## What you are asked to do
What is needed is a word-for-word transcript of the listing, free of pictures.

## Data below
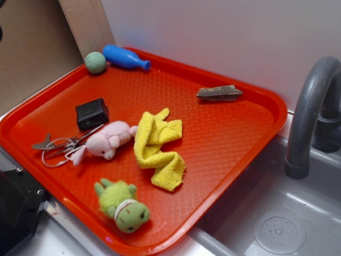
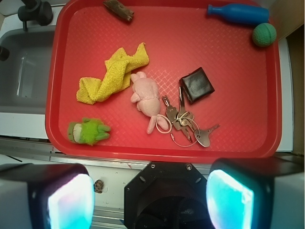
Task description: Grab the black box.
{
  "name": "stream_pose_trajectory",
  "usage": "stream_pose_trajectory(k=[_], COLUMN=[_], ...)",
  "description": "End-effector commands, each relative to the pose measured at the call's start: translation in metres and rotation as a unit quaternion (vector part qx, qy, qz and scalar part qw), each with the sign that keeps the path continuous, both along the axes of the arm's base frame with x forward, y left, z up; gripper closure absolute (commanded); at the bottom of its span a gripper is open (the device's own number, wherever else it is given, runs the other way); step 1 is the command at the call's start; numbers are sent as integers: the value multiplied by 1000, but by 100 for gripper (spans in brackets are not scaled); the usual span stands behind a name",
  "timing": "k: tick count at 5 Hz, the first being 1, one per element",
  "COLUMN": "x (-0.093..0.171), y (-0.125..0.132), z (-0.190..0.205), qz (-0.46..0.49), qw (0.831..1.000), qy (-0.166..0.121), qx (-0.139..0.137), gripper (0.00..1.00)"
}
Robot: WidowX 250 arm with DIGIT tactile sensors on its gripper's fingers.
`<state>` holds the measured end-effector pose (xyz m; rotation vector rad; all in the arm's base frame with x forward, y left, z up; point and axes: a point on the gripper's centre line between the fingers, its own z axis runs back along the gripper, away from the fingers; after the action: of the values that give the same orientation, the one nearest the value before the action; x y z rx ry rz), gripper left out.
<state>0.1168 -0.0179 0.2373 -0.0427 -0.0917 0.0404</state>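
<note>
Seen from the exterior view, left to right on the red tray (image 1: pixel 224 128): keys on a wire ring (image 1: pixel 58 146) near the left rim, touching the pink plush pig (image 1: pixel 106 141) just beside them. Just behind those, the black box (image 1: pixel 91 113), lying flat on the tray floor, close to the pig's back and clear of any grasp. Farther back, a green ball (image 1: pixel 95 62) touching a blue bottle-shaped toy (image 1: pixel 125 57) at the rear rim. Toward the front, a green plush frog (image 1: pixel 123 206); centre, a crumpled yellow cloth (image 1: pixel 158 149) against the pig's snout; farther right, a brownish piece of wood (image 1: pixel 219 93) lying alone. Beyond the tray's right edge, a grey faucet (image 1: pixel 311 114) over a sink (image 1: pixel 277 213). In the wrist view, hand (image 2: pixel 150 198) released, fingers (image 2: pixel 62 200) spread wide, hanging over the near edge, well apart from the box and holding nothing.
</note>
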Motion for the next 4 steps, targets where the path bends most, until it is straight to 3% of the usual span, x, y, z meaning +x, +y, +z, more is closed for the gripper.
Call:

## Response to this task
Task description: Grab the black box.
{
  "name": "stream_pose_trajectory",
  "usage": "stream_pose_trajectory(k=[_], COLUMN=[_], ...)",
  "description": "End-effector commands, each relative to the pose measured at the call's start: translation in metres and rotation as a unit quaternion (vector part qx, qy, qz and scalar part qw), each with the sign that keeps the path continuous, both along the axes of the arm's base frame with x forward, y left, z up; gripper closure absolute (commanded); at the bottom of its span a gripper is open (the device's own number, wherever else it is given, runs the other way); step 1 is the command at the call's start; numbers are sent as integers: the value multiplied by 1000, but by 100 for gripper (spans in brackets are not scaled); the usual span stands behind a name",
  "timing": "k: tick count at 5 Hz, the first being 1, one per element",
  "COLUMN": "x (-0.093..0.171), y (-0.125..0.132), z (-0.190..0.205), qz (-0.46..0.49), qw (0.831..1.000), qy (-0.166..0.121), qx (-0.139..0.137), gripper (0.00..1.00)"
}
Robot: WidowX 250 arm with DIGIT tactile sensors on its gripper's fingers.
`<state>` holds the measured end-effector pose (xyz m; rotation vector rad; all in the arm's base frame with x forward, y left, z up; point and axes: a point on the gripper's centre line between the fingers, its own z axis runs back along the gripper, away from the fingers; after the action: of the values that give the same orientation, the one nearest the value before the action; x y z rx ry rz), gripper left out.
<state>0.1168 -0.0179 0.2373 -0.0427 -0.0917 0.0404</state>
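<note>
Seen from the exterior view, left to right on the red tray (image 1: pixel 224 128): keys on a wire ring (image 1: pixel 58 146) near the left rim, touching the pink plush pig (image 1: pixel 106 141) just beside them. Just behind those, the black box (image 1: pixel 91 113), lying flat on the tray floor, close to the pig's back and clear of any grasp. Farther back, a green ball (image 1: pixel 95 62) touching a blue bottle-shaped toy (image 1: pixel 125 57) at the rear rim. Toward the front, a green plush frog (image 1: pixel 123 206); centre, a crumpled yellow cloth (image 1: pixel 158 149) against the pig's snout; farther right, a brownish piece of wood (image 1: pixel 219 93) lying alone. Beyond the tray's right edge, a grey faucet (image 1: pixel 311 114) over a sink (image 1: pixel 277 213). In the wrist view, hand (image 2: pixel 150 198) released, fingers (image 2: pixel 62 200) spread wide, hanging over the near edge, well apart from the box and holding nothing.
</note>
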Motion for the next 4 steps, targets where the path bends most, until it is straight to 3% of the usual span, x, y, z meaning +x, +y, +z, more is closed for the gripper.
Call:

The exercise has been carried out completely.